The time has come to slough off winter’s dreariness — and let’s be honest, dryness.

Winter demands a lot of our skin, and we’re ready for a fresh start. Beyond a great moisturizer, a daily sunscreen, lots of water and plenty of rest, we wondered how to amp up our skin’s glow with what other than our favorite spring foods.

Kristen M. Whitney, DO, FAAD, Dermatologist and Director of Cosmetic Services for Allegheny Health Network, weighed in on some of our most powerful plant partners in the kitchen.

A complete diet overhaul won’t be necessary to reap the benefits. Instead, aim to add these fruits and veggies to your plate as part of a balanced diet. Blueberries are hailed as one of the healthiest, most antioxidant-rich fruits you can eat, says Dr. Whitney, but “don’t stress if you are not eating blueberries every day. If you can add them to your diet a couple times a week, that’s still very good.”

“Of course,” says Dr. Whitney, “everything in moderation. A diet rich in fruits, vegetables, lean meats and healthy fats, along with adequate hydration with the avoidance of alcohol and smoking, will lead to your best self and skin!”

The Key Three

While a variety of nutrients plays their part in overall skin health, these three antioxidants

“will give you the biggest bang for your buck,” says Dr. Whitney.

Vitamin A

This antioxidant helps to exfoliate the skin and turn over cells, which leads to a brighter complexion. It also fights free radicals. Topical retinoids, which are vitamin A derivatives, are hailed for everything from improving skin texture and tone to treating acne and preventing wrinkles. Moderation is especially key here — vitamin A can be toxic in high amounts. Pregnant women should avoid retinoids and monitor their daily intake of vitamin A, adhering to recommended guidelines.

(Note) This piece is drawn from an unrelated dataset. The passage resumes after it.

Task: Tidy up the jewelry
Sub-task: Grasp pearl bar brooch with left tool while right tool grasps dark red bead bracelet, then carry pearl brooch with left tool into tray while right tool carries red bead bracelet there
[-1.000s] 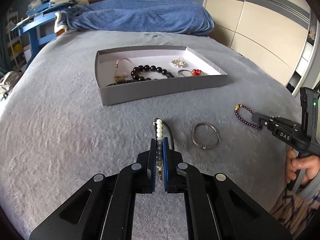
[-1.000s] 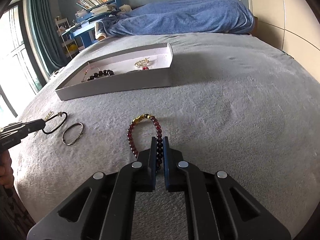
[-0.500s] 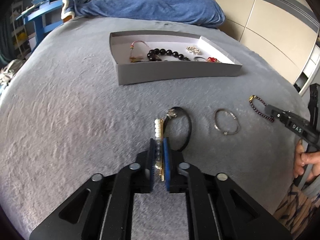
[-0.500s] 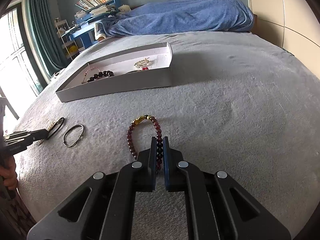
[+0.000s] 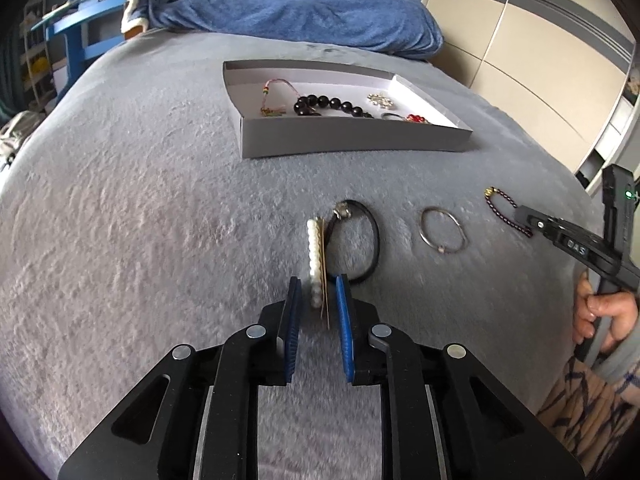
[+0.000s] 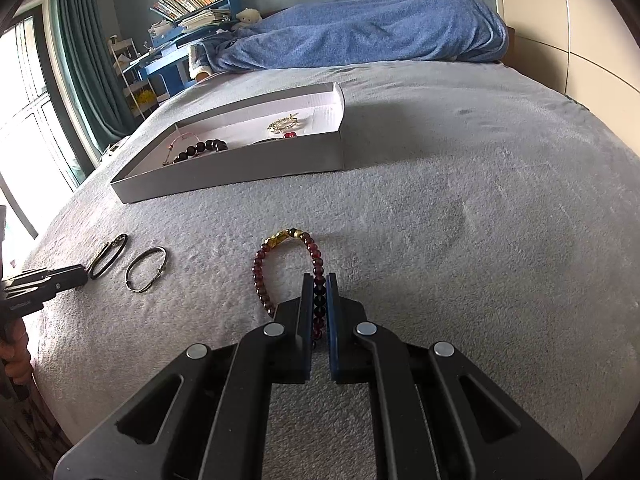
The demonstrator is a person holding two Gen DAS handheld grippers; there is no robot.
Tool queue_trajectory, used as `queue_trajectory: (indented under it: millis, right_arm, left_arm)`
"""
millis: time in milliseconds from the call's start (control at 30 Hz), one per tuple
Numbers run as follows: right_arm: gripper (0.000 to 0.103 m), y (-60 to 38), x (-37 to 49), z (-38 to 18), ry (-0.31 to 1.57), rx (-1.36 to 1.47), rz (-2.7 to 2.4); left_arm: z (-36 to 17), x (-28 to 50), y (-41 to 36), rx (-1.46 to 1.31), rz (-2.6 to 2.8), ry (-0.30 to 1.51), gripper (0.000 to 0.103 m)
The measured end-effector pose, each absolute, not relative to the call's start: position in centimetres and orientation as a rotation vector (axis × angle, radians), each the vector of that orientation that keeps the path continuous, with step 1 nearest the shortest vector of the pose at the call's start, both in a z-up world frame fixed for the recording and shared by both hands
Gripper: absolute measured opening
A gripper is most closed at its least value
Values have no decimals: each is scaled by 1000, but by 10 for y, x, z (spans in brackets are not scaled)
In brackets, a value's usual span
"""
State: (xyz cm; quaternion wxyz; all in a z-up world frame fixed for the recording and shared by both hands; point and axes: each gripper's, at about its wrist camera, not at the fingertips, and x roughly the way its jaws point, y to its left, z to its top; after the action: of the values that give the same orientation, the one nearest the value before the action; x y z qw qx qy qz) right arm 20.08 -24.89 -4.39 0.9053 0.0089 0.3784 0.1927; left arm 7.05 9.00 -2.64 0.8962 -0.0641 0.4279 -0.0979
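Note:
My left gripper (image 5: 317, 284) is open, its jaws standing either side of a pearl hair clip (image 5: 316, 256) that lies on the grey bed cover. A black cord bracelet (image 5: 370, 236) lies against the clip and a thin metal bangle (image 5: 443, 227) lies to its right. My right gripper (image 6: 319, 282) is shut on a dark red bead bracelet (image 6: 262, 276) with a gold charm, resting on the cover; it also shows in the left wrist view (image 5: 506, 212). A grey tray (image 5: 352, 142) ahead holds several pieces, among them a black bead bracelet (image 5: 328, 103).
A blue blanket (image 5: 296, 12) is heaped at the far end of the bed. Blue shelving with books (image 6: 188, 0) stands beyond on the left. A wardrobe (image 5: 532, 48) lines the right side. The bed edge drops away near my hands.
My left gripper has opened and let go of the pearl hair clip, which now lies between the jaws. The left view has moved closer to the tray. The right gripper has stayed put.

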Motion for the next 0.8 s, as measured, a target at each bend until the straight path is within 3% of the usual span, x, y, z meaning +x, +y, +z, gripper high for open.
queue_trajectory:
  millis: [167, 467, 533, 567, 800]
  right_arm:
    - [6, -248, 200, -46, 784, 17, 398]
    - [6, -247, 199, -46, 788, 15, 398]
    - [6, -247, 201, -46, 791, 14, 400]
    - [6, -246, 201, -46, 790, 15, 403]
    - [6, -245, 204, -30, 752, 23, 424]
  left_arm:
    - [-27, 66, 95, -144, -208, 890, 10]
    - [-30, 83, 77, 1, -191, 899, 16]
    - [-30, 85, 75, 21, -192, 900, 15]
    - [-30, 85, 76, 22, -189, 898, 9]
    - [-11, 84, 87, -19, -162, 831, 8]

Go for in-season leafy greens, like Swiss chard, arugula, kale, spinach, dandelion greens, and collard greens. You can also find vitamin A in fresh and dried apricots, avocados, and broccoli. Broccoli, in particular, is “a great source of vitamins, minerals and carotenoids, along with sulforaphane, which may help to prevent skin cancer.”


Carotenoids are an important antioxidant, with some converting to vitamin A. These (typically) red-orange pigments found in plants are a major player in upping your antioxidant game — think beta-carotene, lutein and lycopene.

In general, let color be your guide, and reach for richly hued foods like carrots, red, yellow and orange peppers, squash, sweet potatoes, yams, yellow corn, tomatoes, guava, and watermelon. Tender spring sprouts like peas and watercress are also full of carotenoids.

Vitamin C

This “potent antioxidant is a key player in the production of collagen,” the protein that plumps skin and strengthens hair and nails. It may also help to limit damage caused by UV rays, says Dr. Whitney. Vitamin C aids in brightening the skin and benefits skin’s tone, texture and overall appearance.

Start with spring’s fresh-from-the-earth flavors like parsley, parsnips, radishes, cabbage, onions, and garlic. Other vitamin C all-stars include cauliflower, strawberries, blueberries, apples, oranges, grapefruit, and papaya.

Hydrate, Hydrate, Hydrate!

Want your cosmetics products to work harder for you? Start with a healthy, hydrated surface. “You’ll notice a big difference with topical products” when your skin is properly hydrated, says Dr. Whitney. In addition to daily moisturization, try infusing your water with cucumber slices, which contain silica, “an important component in manufacturing collagen.”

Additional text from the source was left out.